# [PROBLEM DETAILS]
Reproduce the full listing exactly.

+++ SOURCE DATA +++

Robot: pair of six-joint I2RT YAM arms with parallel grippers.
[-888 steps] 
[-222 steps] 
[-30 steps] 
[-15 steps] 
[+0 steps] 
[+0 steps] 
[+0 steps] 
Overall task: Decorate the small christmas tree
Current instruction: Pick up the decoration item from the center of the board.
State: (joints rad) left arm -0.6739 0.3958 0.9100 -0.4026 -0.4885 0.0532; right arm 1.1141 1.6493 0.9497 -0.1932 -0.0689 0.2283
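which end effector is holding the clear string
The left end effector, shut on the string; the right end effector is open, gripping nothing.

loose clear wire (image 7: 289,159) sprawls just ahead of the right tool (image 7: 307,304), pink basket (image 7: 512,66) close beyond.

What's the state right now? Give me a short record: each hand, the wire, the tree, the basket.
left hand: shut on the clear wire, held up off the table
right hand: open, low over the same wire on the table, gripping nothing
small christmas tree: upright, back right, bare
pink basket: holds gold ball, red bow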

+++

# [WRITTEN RESPONSE]
Robot: pair of six-joint I2RT YAM arms with parallel grippers.
[-888 steps] 
[-222 steps] 
[-30 steps] 
[-15 steps] 
[+0 steps] 
[+0 steps] 
[+0 steps] 
Overall task: Decorate the small christmas tree
Current instruction: Pick up the decoration item from the center of the board.
State: (joints rad) left arm -0.6739 0.3958 0.9100 -0.4026 -0.4885 0.0532; right arm 1.1141 1.6493 0.9497 -0.1932 -0.0689 0.2283
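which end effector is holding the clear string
The left end effector, shut on the string; the right end effector is open, gripping nothing.

loose clear wire (image 7: 289,159) sprawls just ahead of the right tool (image 7: 307,304), pink basket (image 7: 512,66) close beyond.

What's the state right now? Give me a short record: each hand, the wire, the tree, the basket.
left hand: shut on the clear wire, held up off the table
right hand: open, low over the same wire on the table, gripping nothing
small christmas tree: upright, back right, bare
pink basket: holds gold ball, red bow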

The answer, as written, is complete.